#### SOURCE INFORMATION

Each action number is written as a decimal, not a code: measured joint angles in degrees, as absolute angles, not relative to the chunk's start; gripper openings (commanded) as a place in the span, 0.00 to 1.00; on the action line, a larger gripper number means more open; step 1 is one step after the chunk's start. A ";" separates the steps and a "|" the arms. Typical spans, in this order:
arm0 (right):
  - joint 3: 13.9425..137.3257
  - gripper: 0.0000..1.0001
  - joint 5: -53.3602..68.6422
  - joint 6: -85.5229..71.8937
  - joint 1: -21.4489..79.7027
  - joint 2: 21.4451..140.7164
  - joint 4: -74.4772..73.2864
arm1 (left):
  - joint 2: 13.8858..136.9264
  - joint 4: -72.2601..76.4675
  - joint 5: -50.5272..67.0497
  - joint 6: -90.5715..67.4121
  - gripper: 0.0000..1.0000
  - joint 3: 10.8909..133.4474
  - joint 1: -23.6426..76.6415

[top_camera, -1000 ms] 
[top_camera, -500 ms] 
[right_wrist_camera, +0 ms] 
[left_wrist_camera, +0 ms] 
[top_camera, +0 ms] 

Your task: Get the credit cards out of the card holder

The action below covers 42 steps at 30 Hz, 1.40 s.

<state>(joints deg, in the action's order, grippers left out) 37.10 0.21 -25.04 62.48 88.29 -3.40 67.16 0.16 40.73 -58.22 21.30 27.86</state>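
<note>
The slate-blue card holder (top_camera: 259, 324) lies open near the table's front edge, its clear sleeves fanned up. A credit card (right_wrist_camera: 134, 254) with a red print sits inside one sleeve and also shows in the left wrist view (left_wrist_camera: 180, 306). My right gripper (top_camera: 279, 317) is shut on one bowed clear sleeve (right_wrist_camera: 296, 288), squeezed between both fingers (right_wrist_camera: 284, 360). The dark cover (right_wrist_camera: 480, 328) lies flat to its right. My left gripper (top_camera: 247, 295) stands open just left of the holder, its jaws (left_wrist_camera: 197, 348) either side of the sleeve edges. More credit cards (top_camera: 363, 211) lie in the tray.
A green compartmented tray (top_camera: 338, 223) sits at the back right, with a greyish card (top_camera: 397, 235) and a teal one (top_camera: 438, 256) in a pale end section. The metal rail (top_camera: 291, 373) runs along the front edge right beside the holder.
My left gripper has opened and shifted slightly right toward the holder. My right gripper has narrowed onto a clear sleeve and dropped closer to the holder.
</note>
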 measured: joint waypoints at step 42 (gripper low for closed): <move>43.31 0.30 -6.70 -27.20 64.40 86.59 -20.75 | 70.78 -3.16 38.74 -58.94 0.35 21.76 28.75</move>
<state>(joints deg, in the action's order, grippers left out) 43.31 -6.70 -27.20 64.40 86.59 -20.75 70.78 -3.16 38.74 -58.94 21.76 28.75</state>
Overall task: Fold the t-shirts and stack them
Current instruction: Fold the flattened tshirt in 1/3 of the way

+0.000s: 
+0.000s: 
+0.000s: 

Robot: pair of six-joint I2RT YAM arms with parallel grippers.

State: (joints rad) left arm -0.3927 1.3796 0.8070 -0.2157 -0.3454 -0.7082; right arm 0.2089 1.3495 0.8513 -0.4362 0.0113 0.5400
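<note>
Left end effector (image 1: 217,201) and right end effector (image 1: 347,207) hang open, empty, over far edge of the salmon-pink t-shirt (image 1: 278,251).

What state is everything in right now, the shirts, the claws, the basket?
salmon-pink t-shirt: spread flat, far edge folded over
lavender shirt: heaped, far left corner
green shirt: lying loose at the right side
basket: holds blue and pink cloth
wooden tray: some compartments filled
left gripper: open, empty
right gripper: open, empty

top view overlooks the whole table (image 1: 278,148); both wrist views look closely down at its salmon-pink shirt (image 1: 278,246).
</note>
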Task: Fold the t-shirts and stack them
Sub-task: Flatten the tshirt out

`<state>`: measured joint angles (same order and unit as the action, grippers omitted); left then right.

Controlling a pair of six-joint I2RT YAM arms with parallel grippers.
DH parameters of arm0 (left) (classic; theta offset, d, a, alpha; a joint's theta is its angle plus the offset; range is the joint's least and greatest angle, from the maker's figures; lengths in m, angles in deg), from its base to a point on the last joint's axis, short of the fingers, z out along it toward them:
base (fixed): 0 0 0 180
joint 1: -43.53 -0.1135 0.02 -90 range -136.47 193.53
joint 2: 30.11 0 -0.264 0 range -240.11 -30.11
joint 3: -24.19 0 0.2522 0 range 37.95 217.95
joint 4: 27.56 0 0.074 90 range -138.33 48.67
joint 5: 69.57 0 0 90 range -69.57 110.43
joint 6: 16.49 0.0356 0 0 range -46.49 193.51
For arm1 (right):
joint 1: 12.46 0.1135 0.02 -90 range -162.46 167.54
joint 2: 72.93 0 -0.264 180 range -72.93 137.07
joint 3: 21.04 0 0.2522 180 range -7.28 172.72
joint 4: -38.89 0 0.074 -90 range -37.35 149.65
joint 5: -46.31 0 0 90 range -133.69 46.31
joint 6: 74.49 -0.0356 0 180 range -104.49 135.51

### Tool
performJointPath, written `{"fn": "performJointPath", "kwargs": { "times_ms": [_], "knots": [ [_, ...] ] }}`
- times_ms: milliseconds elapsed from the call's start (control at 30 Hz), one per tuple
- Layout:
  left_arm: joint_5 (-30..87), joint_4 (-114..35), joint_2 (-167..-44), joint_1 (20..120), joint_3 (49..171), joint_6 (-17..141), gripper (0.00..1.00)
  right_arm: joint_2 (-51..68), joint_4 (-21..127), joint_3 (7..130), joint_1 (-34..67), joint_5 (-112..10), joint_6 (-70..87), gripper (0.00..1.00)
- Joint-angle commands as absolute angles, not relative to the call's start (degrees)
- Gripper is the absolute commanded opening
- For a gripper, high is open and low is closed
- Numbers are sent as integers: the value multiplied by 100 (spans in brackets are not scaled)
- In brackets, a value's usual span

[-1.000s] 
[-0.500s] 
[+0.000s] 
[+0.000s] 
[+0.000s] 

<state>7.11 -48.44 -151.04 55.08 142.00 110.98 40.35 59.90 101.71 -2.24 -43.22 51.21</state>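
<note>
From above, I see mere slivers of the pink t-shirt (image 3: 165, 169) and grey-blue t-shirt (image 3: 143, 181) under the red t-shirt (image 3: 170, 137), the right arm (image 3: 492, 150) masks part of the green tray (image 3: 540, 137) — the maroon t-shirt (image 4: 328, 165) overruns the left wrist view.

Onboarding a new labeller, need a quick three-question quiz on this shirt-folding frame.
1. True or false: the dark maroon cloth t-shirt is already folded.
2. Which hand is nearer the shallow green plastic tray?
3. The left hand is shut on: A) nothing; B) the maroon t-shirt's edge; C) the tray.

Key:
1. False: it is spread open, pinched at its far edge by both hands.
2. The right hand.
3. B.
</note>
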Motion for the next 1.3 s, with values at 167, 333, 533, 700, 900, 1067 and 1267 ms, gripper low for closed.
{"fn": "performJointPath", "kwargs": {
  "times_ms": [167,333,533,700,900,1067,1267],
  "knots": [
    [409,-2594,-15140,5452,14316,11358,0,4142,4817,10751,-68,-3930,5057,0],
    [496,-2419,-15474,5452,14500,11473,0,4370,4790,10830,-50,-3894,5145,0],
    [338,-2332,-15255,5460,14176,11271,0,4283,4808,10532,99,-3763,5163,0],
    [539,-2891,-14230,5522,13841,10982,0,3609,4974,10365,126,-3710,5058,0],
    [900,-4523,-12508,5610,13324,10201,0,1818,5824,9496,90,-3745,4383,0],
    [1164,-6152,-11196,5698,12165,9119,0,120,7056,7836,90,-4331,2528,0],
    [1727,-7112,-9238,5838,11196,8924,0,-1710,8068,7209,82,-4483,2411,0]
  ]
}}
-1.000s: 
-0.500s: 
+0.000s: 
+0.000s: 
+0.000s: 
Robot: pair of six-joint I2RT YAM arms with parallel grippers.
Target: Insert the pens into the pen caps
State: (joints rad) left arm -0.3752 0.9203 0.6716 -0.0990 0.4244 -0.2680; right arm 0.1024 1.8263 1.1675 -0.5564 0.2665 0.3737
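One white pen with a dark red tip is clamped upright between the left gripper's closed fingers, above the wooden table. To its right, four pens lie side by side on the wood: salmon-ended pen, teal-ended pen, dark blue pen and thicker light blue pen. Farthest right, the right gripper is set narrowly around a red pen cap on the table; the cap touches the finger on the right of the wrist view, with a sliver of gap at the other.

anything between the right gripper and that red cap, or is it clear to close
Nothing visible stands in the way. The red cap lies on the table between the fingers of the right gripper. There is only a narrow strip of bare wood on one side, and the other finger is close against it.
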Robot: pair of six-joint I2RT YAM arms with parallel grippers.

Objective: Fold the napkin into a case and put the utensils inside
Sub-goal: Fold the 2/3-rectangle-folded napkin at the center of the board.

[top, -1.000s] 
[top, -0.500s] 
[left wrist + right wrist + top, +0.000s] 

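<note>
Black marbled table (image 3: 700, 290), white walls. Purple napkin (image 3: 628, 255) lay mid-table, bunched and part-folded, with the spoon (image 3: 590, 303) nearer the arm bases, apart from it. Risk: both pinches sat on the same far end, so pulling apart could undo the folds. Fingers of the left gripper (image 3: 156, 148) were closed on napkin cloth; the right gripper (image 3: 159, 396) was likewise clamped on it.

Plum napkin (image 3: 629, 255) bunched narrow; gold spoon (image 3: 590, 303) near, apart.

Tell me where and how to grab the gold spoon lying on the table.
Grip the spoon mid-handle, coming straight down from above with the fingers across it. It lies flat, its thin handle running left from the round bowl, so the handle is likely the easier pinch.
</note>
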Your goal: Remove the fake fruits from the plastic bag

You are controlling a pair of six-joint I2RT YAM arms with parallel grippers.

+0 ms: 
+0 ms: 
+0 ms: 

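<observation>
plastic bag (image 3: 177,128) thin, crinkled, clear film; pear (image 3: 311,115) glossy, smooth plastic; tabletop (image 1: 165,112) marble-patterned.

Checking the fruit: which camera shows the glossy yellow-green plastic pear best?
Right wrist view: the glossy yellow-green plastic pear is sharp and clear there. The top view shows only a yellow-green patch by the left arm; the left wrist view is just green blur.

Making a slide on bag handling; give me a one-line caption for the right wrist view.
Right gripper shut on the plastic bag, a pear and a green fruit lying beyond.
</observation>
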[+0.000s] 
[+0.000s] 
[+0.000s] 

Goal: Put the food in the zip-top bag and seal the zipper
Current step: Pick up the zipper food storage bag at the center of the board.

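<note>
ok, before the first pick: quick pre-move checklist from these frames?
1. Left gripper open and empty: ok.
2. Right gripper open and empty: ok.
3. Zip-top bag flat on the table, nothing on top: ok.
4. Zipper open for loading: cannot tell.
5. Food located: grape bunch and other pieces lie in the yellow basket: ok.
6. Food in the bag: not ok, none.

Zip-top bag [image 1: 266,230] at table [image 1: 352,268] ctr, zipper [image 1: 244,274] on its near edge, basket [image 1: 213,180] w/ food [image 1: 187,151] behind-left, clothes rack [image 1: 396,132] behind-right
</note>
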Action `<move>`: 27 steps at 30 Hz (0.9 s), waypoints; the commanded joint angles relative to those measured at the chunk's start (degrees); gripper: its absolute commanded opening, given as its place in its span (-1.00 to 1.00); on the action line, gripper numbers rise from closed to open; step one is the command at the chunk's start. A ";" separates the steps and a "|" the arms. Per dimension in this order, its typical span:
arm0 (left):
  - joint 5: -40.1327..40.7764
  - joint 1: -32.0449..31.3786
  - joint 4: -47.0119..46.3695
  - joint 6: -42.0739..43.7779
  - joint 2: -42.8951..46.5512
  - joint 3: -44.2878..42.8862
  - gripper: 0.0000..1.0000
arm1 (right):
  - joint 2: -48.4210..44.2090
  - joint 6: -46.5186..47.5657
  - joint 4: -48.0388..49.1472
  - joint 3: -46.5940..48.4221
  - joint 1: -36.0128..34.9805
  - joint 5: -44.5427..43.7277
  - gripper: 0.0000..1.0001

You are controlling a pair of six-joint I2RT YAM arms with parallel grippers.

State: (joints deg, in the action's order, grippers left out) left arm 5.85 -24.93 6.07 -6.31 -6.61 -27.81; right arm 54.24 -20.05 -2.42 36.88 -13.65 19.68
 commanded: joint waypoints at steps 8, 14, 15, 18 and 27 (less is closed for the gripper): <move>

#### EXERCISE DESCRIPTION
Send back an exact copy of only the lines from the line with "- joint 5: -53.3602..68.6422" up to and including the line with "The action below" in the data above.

#### COMPLETED TASK
  - joint 5: -53.3602..68.6422
  - joint 6: -85.5229..71.8937
  - joint 1: -21.4489..79.7027
  - joint 2: 21.4451..140.7164
  - joint 4: -74.4772..73.2864
arm1 (left):
  - joint 2: 13.8858..136.9264
  - joint 4: -72.2601..76.4675
  - joint 5: -50.5272..67.0497
  - joint 6: -90.5715..67.4121
  - gripper: 0.0000..1.0000
  - joint 3: 10.8909..133.4474
  - joint 1: -23.6426..76.6415

[top_camera, -1000 ms] 
[top_camera, -500 ms] 
[right_wrist_camera, +0 ms] 
[left_wrist_camera, +0 ms] 
[top_camera, +0 ms] 

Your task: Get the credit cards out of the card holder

The action below covers 42 steps at 30 Hz, 1.40 s.

Nothing more is required for this answer.